## RAW DATA
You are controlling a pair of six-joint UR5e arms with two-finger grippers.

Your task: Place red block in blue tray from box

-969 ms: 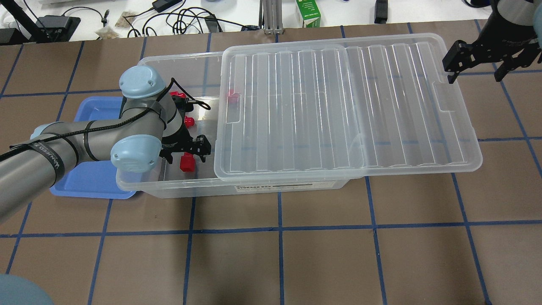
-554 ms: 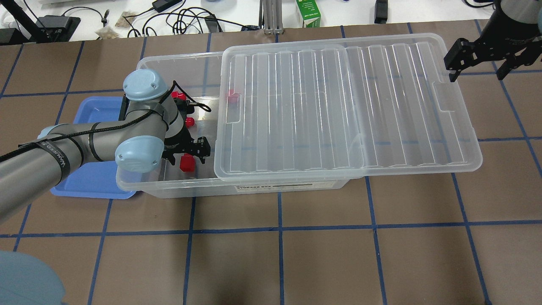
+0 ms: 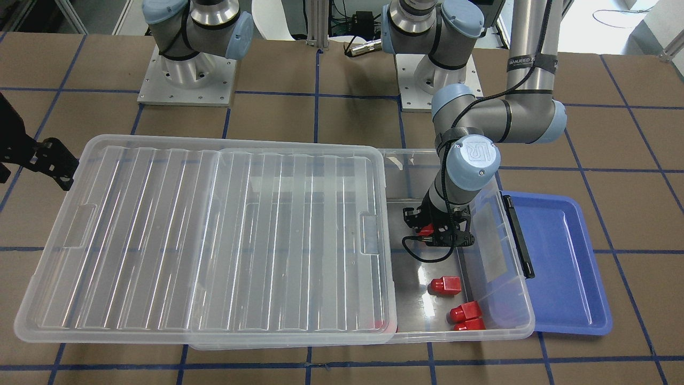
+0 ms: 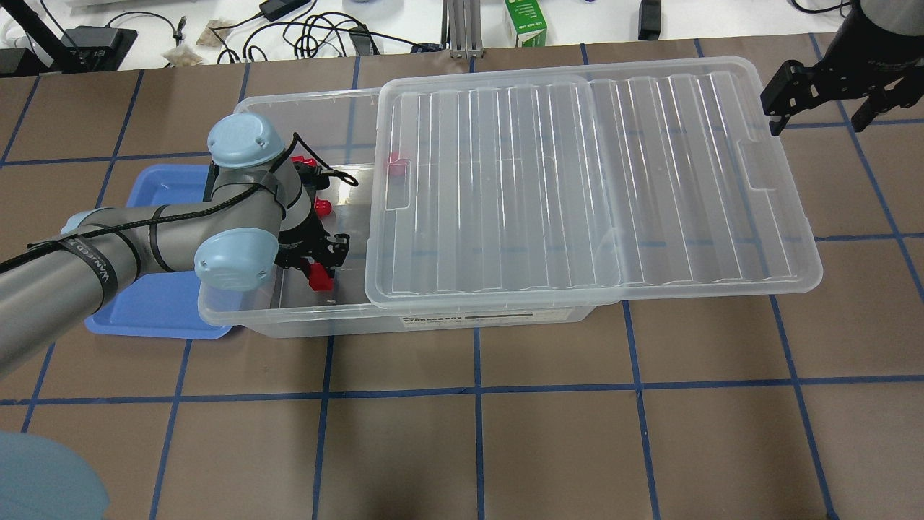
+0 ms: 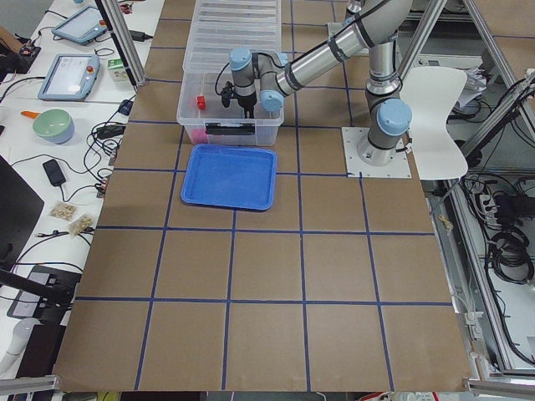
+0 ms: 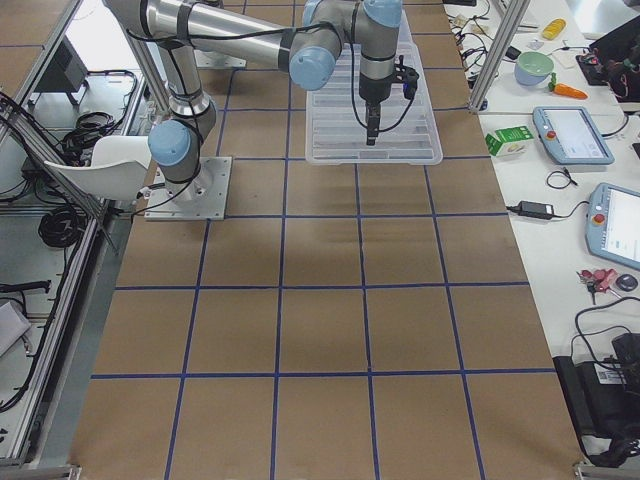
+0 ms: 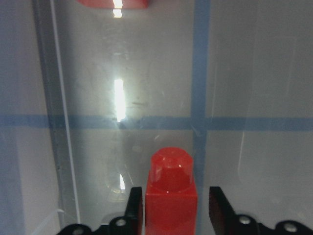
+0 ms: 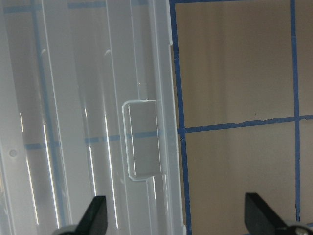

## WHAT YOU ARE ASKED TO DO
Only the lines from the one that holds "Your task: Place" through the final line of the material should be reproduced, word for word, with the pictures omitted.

## RESPONSE BELOW
Your task: Place red block in blue tray from box

-969 ms: 
-554 ms: 
+0 ms: 
+0 ms: 
+0 ms: 
+0 ms: 
+0 ms: 
+0 ms: 

Output for this exercise is complete.